▶ Task instructions: Repeat back every line of the data, exactly.

[Start of section]

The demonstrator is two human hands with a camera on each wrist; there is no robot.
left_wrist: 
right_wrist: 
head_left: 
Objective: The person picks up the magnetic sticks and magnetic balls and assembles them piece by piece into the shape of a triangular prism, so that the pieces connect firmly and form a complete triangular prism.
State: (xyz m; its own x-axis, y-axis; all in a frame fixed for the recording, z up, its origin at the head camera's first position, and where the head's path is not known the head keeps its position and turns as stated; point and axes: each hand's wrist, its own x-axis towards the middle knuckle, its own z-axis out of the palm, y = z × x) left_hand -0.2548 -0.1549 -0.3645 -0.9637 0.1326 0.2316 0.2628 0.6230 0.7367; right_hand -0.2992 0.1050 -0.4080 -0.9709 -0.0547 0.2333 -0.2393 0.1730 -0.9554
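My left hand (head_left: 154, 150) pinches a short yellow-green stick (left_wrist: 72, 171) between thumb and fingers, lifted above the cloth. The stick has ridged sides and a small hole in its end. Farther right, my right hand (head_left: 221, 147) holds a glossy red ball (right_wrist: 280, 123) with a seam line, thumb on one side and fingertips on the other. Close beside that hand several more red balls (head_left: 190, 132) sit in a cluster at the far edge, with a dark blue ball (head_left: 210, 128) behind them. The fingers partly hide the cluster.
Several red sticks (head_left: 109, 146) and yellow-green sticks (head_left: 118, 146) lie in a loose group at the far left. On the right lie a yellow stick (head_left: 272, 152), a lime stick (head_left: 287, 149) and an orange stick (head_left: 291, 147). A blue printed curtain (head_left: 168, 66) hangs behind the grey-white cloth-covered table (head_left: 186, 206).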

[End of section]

▶ Solved exercise:
The demonstrator is two human hands with a camera on each wrist; there is no robot.
left_wrist: 
right_wrist: 
head_left: 
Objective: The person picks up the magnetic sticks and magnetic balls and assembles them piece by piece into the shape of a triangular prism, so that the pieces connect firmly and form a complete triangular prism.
State: (xyz m; its own x-axis, y-axis; all in a frame fixed for the recording, z up, its origin at the head camera's first position, and where the head's path is not known the head keeps its position and turns as stated; point and axes: each hand's wrist, its own x-axis towards the middle knuckle, its own z-axis out of the palm, y = z × x) left_hand -0.2548 -0.1549 -0.3645 -0.9637 0.1326 0.2316 0.2628 0.6230 0.7367; right_hand -0.2992 0.1050 -0.4080 -0.9709 -0.0547 0.2333 -0.2393 0.1730 -0.9554
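My left hand (head_left: 154, 150) pinches a short yellow-green stick (left_wrist: 72, 171) between thumb and fingers, lifted above the cloth. The stick has ridged sides and a small hole in its end. Farther right, my right hand (head_left: 221, 147) holds a glossy red ball (right_wrist: 280, 123) with a seam line, thumb on one side and fingertips on the other. Close beside that hand several more red balls (head_left: 190, 132) sit in a cluster at the far edge, with a dark blue ball (head_left: 210, 128) behind them. The fingers partly hide the cluster.
Several red sticks (head_left: 109, 146) and yellow-green sticks (head_left: 118, 146) lie in a loose group at the far left. On the right lie a yellow stick (head_left: 272, 152), a lime stick (head_left: 287, 149) and an orange stick (head_left: 291, 147). A blue printed curtain (head_left: 168, 66) hangs behind the grey-white cloth-covered table (head_left: 186, 206).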

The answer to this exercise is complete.